On Thursday and Friday, the European Council in Brussels will discuss a possible Brexit deal which until now has eluded the negotiators from EU and UK. While UK has voted to leave the EU, Albania and North Macedonia are waiting eagerly to open accession negotiations and join the EU in the future. Their fate will also be decided by the European Council.
The European Commission recommended already in May this year that the Council should open negotiations with Albania and North Macedonia after the two countries had delivered on reforms. In particular North Macedonia has waited for years for this moment but the opening of negotiations was blocked in the past by Greece because of the name issue. This painful issue was resolved last year.

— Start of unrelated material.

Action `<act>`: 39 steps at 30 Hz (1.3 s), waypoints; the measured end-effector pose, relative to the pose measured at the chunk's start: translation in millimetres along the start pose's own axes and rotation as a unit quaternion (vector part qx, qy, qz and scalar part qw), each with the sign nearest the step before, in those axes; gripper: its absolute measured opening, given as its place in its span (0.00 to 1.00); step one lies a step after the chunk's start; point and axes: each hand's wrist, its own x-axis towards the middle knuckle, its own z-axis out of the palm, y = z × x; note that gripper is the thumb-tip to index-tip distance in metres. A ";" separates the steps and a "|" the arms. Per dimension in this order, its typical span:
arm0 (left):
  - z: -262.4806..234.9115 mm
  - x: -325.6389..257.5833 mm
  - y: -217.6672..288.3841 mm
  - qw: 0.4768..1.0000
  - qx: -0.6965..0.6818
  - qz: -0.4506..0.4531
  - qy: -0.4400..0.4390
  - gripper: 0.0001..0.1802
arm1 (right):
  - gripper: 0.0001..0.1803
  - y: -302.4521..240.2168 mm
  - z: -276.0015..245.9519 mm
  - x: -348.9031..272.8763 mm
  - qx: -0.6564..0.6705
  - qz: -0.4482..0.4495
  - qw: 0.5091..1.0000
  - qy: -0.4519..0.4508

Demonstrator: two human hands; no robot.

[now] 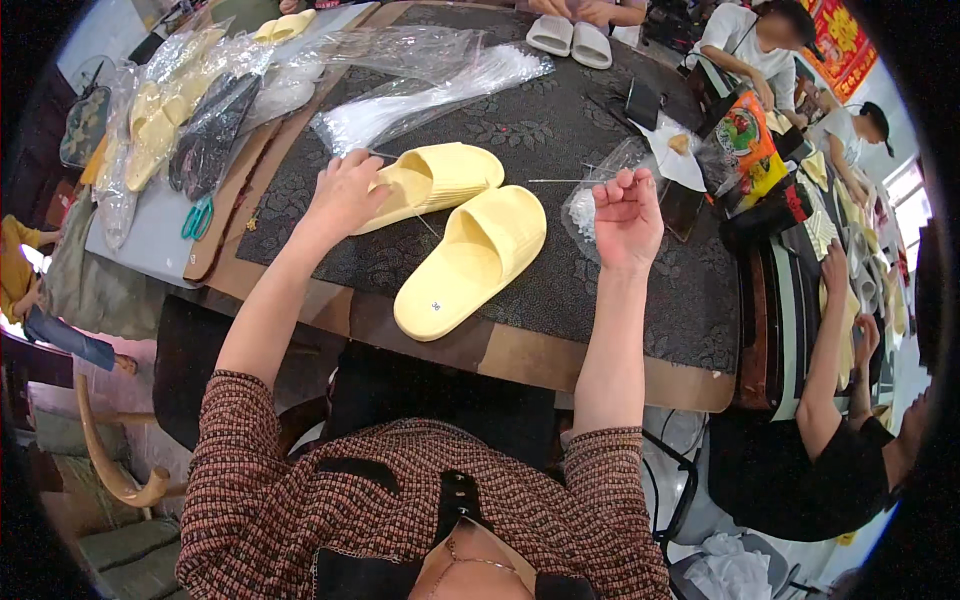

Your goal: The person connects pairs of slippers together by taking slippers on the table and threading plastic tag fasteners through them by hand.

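Two pale yellow slippers on a dark patterned table mat (pixel 560 150): the far slipper (pixel 435 180) gripped at its heel by the left hand (pixel 345 195), the near slipper (pixel 470 262) lying free just beside it, the right hand (pixel 627 215) raised, fingers curled, pinching a thin white tie (pixel 560 181).

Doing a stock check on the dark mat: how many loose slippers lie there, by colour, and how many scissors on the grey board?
Pale yellow slippers: 2
White slippers: 2
Green-handled scissors: 1
Total: 5
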 end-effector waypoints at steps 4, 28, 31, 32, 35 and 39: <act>3.7 -14.9 1.4 0.995 0.019 -0.019 -0.099 0.16 | 0.07 6.1 1.9 0.1 -0.017 0.015 1.000 -0.003; -37.3 -86.4 78.1 0.935 -0.252 0.173 0.180 0.12 | 0.12 33.3 133.3 -109.3 -0.708 -0.192 0.634 -0.244; -33.0 -98.0 71.3 0.938 -0.268 0.159 0.152 0.12 | 0.12 28.6 125.0 -122.1 -0.725 -0.200 0.614 -0.241; -32.0 -100.6 69.3 0.939 -0.274 0.152 0.142 0.12 | 0.12 27.4 122.5 -126.8 -0.726 -0.200 0.613 -0.239; -36.6 -108.6 68.8 0.933 -0.290 0.159 0.145 0.11 | 0.12 25.8 116.2 -141.5 -0.747 -0.179 0.587 -0.256; -43.5 -119.8 69.1 0.927 -0.304 0.178 0.125 0.12 | 0.15 28.0 107.3 -153.8 -0.759 -0.156 0.570 -0.274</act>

It came therefore as a surprise that the General Affairs Council, meeting on 15 October in Luxembourg, was not able to reach a unanimous decision on opening the negotiations. Reportedly, three Member States, France, the Netherlands and Denmark, opposed accepting the Commission’s recommendation concerning both or one of the countries.
Johannes Hahn, the Commissioner in charge of Enlargement, could not hide his disappointment at the press conference on Tuesday. “I really regret this because it’s again not a moment which we can be proud of. There is no doubt that any further postponement would damage our credibility in the Western Balkans and our ambition to become a stronger global power,” he said.

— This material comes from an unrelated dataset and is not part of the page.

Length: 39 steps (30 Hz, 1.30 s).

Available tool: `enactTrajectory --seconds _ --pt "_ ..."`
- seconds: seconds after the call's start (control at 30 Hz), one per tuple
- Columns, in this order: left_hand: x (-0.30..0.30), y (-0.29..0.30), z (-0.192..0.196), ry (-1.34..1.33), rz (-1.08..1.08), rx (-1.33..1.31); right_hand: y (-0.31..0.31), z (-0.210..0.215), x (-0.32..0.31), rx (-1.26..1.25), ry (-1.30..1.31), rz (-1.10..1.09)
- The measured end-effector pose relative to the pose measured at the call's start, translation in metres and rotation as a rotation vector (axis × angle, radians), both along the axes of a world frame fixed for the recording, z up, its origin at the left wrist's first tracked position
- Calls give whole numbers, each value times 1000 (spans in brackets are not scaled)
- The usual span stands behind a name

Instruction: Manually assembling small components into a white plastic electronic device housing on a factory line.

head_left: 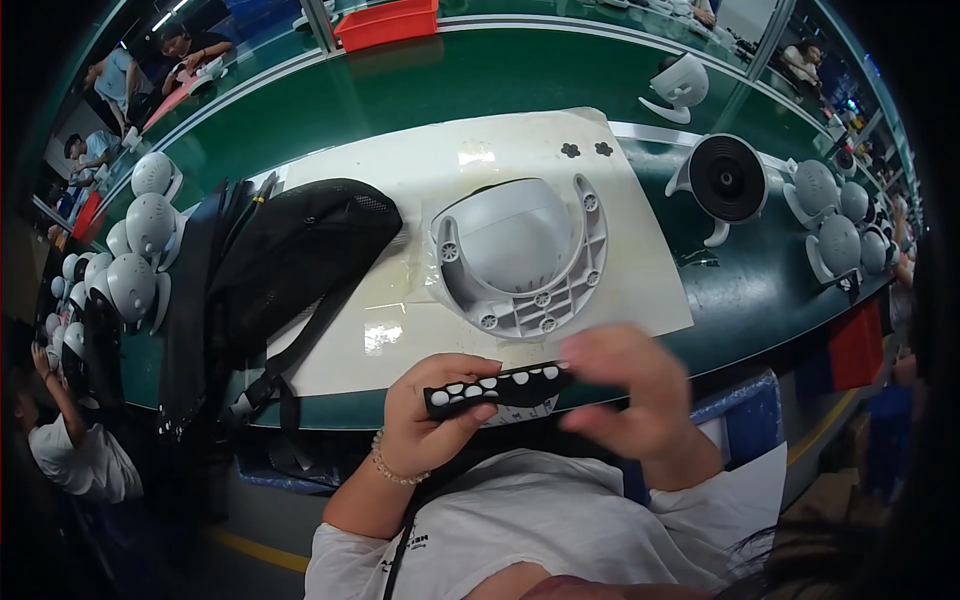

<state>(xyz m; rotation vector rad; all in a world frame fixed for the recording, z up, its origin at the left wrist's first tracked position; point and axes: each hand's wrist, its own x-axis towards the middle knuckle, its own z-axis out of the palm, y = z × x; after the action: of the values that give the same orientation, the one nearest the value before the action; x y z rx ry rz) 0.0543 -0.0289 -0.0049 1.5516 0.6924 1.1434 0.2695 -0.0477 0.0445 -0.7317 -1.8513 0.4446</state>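
Note:
My left hand (428,413) grips a black strip (508,387) with rows of white round spots, held in front of my body at the near table edge. My right hand (640,395) is beside the strip's right end, thumb and fingers apart; motion blurs it, and contact with the strip is unclear. Beyond the hands, a rounded white shell (520,240) with a U-shaped ribbed base (590,265) lies on a cream mat (375,335). Small round recesses show along the base. Two small black flower-shaped pieces (571,150) lie at the mat's far right.
A black mesh bag (310,240) with straps covers the mat's left side. White rounded units (150,225) crowd the far left; similar ones (838,245) stand right. Nearer on the right is a unit with a black ringed disc (727,178). A red bin (388,24) sits at the back.

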Motion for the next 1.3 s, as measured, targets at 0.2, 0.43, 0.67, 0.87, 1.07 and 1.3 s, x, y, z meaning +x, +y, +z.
enactTrajectory --seconds 0.2,0.43,0.67,0.87,1.07,1.3 --pt "5 -3 -1 35 47 172 7 -10 -4 -36 -132 -10" --pt "6 -14 0 56 87 -20 5 -18 -3 4 -106 -21" --pt "5 -16 -2 100 113 -88 4 -24 0 245 -91 -54" --pt "8 -10 0 193 164 269 4 -11 -10 -14 30 37" --pt "9 -10 6 260 180 293 8 -16 -14 82 -159 -3" --pt "8 -8 6 241 153 361 6 -16 -13 -9 -93 52"
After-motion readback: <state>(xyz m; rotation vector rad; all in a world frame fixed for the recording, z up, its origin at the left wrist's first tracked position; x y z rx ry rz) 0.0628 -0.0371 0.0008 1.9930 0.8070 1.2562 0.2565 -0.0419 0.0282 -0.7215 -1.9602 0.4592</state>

He assured that the two candidate countries have met all conditions for opening negotiations and that apparently nothing has happened since the Commission’s recommendation in May to change that conclusion. He also calmed those Member States that might think that opening negotiations would mean that Albania and North Macedonia would join EU any year soon.
“A positive decision would mean that we can start preparing the negotiations, decide on benchmarks and opening the first chapters on the rule of law where we have a lot of leverage,” he explained. His hope is now that “the heads of state at the European Council will restore the EU’s credibility in the enlargement process”.’
Tytti Tuppurainen, Finnish minister for European Affairs and representing the Finnish EU-presidency, assured that the Council had done everything in its power and confirmed that 25 countries had been in favour of opening the negotiations but declined to explain why the three countries had been against the idea. “I don’t want to name and shame the countries,” she said.
The Brussels Times asked Commissioner Hahne at a press briefing with the Macedonian Prime Minister Zoltan Zaev on Wednesday if it was not a matter of transparency to explain the political motivations as to why some Member States had objected against the opening of negotiations despite the Commission’s recommendation to do so.
Hahne replied that it was an internal meeting and declined to disclose the positions of individual Member States. “We have to deliver and give a green light to opening the negotiations. If not properly rewarded for the reform agenda, there is no incentive to continue. I hope that the leaders at the European Council will reconsider the broader political assessment of the situation.”
While Albania, at least in the past, was known for its dysfunctional parliament, North Macedonia was praised by Hahne for having created an atmosphere of cooperation in its parliament. The countries not in favour of opening negotiations have probably in mind previous enlargement rounds when candidate countries were prematurely accepted.
Dimitris Avramopoulus, the Greek Commissioner for migration, warned on Wednesday against a “re-balkanisation” of the region if Albania and North Macedonia, both neighbours to Greece, would be denied the opening of accession negotiations.